Artpace (also known as Artpace San Antonio) is a non-profit contemporary art foundation located in downtown San Antonio, Texas that is free and open to the public. Founded by artist, collector, and philanthropist Linda Pace, Artpace opened its doors in 1995, and focuses on nurturing the creative and artistic processes of both established and emerging artists. Fostering opportunities for dialogue and social interactions between artists and community members of all ages has always been central to the various programs at Artpace.

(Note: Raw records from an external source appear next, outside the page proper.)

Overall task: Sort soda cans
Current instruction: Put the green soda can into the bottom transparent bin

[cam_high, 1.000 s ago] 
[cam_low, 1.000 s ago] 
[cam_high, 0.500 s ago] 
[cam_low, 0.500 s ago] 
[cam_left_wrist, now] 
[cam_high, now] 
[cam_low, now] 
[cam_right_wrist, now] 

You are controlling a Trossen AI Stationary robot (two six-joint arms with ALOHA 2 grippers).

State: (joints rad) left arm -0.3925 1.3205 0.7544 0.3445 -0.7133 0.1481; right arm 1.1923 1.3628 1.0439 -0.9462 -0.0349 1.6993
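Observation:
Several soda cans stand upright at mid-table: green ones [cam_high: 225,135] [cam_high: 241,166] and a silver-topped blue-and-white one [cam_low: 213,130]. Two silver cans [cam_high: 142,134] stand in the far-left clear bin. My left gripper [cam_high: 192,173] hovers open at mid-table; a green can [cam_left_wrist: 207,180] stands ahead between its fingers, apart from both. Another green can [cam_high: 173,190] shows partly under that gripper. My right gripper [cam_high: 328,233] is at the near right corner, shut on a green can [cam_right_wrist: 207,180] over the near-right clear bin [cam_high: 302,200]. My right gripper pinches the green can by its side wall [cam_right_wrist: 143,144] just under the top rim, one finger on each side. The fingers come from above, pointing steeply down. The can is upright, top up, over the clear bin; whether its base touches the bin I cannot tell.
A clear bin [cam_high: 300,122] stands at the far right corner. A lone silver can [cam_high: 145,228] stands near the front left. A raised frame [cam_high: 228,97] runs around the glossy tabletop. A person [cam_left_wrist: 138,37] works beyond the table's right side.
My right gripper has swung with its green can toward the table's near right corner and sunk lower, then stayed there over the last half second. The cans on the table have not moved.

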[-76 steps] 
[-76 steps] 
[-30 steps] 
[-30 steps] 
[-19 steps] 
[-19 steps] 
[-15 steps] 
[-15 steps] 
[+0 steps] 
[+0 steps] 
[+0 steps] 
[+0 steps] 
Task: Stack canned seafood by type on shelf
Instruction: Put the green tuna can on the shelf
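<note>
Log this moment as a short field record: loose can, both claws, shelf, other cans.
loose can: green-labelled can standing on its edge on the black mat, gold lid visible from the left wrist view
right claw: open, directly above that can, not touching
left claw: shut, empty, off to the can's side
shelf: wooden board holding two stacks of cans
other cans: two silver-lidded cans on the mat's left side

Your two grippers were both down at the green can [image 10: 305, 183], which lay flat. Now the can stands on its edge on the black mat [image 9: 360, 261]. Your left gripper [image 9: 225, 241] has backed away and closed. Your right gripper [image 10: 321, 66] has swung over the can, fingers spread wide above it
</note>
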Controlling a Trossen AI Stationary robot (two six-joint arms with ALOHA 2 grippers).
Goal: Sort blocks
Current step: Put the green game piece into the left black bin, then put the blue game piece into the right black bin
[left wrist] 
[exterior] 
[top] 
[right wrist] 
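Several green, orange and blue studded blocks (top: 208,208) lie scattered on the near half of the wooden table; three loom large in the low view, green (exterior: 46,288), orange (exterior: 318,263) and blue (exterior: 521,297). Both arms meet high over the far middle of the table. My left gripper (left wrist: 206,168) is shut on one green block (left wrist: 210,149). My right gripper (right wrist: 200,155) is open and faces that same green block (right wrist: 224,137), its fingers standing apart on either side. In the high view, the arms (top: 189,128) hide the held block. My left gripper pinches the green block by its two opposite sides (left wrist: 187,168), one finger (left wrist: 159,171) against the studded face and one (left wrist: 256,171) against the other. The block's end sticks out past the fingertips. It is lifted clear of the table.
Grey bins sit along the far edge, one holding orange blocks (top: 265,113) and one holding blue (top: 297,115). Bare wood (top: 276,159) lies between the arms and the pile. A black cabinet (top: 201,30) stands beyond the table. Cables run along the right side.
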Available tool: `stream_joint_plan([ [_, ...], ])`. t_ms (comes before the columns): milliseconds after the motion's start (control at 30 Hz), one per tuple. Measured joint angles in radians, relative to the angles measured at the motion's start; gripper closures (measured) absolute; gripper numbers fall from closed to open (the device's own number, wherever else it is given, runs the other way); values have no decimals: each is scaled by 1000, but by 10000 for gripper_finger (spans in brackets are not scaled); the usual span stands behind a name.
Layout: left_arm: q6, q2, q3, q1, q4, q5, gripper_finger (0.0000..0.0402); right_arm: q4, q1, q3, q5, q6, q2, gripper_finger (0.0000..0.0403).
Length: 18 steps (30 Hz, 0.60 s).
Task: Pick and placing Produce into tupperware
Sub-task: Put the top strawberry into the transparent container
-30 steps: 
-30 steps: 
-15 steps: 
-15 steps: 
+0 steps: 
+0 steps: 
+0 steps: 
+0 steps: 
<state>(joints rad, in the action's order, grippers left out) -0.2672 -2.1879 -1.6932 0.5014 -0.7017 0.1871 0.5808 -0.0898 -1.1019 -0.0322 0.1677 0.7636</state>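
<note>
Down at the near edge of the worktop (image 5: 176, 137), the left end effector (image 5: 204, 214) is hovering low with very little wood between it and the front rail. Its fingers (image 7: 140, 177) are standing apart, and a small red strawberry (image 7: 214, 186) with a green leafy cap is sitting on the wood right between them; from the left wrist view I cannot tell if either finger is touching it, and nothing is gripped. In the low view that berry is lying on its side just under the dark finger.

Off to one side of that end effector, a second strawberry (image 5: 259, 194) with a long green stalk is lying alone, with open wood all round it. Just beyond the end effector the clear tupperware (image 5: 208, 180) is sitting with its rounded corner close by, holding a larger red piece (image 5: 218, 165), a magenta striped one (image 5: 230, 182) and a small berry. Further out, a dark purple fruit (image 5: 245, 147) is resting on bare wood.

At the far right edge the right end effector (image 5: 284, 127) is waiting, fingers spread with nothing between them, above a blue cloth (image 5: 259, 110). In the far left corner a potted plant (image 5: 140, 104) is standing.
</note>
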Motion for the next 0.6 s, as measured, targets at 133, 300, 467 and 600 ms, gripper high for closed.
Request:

Once a former 1920s Hudson automobile dealership, Artpace utilizes its 18,000 square feet of industrial space to exhibit contemporary art in five separate exhibition spaces including: the Hudson Showroom the Main Space gallery and three separate artist exhibition spaces. There are also three furnished apartments for visiting artists and curators to use, an in-house archives and research library, a workshop, and other areas for special events including social gatherings and lectures.

==International artist-in-residence program==
Artpace is known for their International Artist-in-Residence (IAIR) program. The IAIR artists are chosen by a guest curator and the program invites nine artists per year to live and work at Artpace in three different four month cycles. Each guest curator selects one artist from Texas, one from the United States, and one from around the world to Artpace to create original works of art. Each artist is provided with furnished accommodations, 24/7 studio and exhibition site access, living expenses, a grant to purchase materials, and travel reimbursements. The IAIR program provides artists with the resources and support needed to create art without restrictions. Each residency begins with an informal potluck dinner introducing the artists to the people of the local community, and at the end of the residency, a curator/ artist dialogue is held in conjunction with the opening of the exhibitions to help viewers contextualize the work.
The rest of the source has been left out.